Everyone understands the significance of using appropriate equipment. The method you use when welding is just as crucial as your equipment. It’s like attempting to cut a 2×4 with a screwdriver if you use the improper welding technique. Could you have a good go at it?

There is a lot to think about before diving headfirst into welding if you’re a beginner. Different metals will need additional procedures or materials, and some ways are significantly better suitable to particular purposes than others. So what criteria should be used to choose the best approach to take? That’s why this article is so helpful.

Stick and MIG welding are now the two most often used welding methods. However, there are advantages and disadvantages to every procedure. Using the correct method may save a lot of hassle and wasted time.

Learning the ins and outs of each method will help you choose which one will serve your needs best in a specific scenario. For your convenience, let’s examine the differences between these three options.

Stick Welding

If you’ve been welding for any time, you’ve probably learned how to use an arc welder. It requires using a charged metal stick to produce a very hot arc. Then, metal joints are welded using an electric current that runs through a space between the welding stick and the metal.

Stick welding has been the standard and preferred technique of welding.

Stick Weld vs Mig

Welding in this fashion is the method of choice for most electricians and small-scale welders who work out of their homes. Considered a reliable technique, it can successfully weld almost any metal or metal alloy and any joint.
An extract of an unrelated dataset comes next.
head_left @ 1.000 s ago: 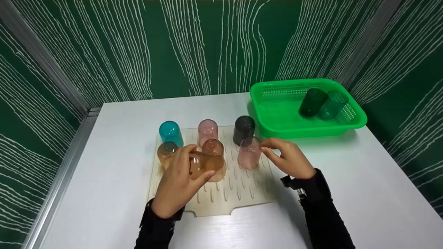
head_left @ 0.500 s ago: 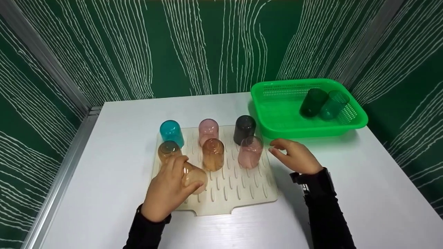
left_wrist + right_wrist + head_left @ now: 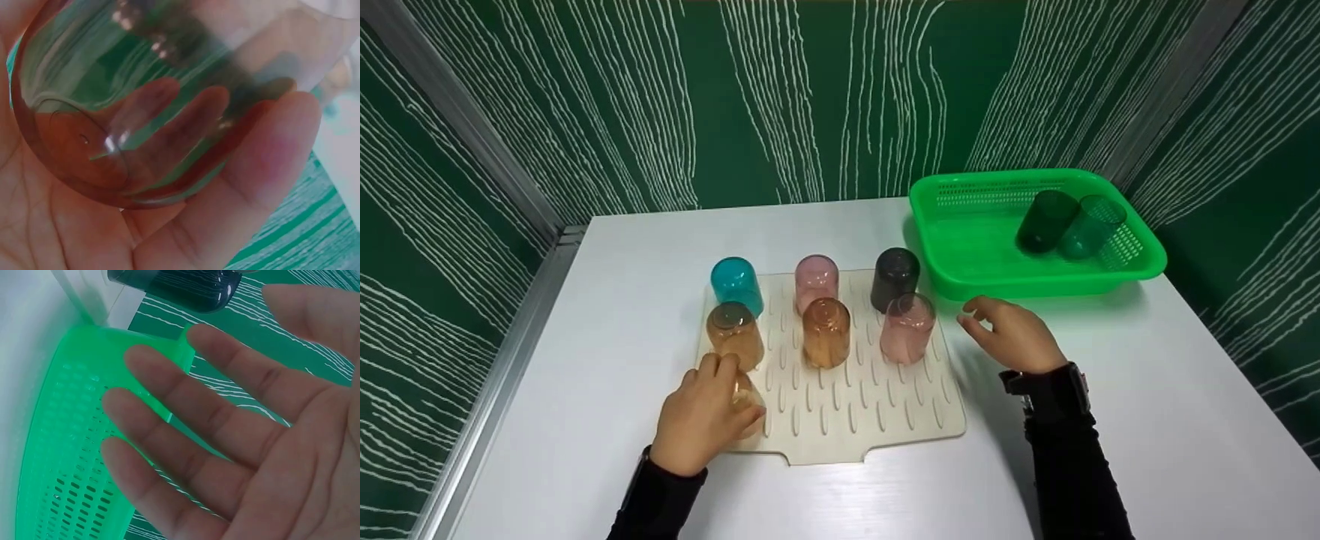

Stick welding may be done in tight quarters or the open air. Stick welding, the cheapest welding technique, can create strong welds on rusted or unclean metals.

Stick welding, too, has its drawbacks. It produces an arc so intense that it may raise the temperature of the metal to extreme levels. In practice, stick welding is impractical for metal thinner than 18 gauges. Stick welding need frequent rod changes for the same reason. In addition, large amounts of spatter are produced, necessitating post-weld cleanup.

Stick welding is also more challenging to understand and operate for a beginner. Striking and maintaining an arc is a particularly tough skill, but it makes everything else much simpler once mastered.

Stick welders may run on either alternating or direct current (AC) or both AC and DC (DC). Costs are reduced using an AC input welder. Thicker metals, those measuring 1/16 inch or more in width, need these welders.

DIYers, handypersons, and farmers may all benefit from using a stick welder for everyday household repairs like fence or barbecue joints.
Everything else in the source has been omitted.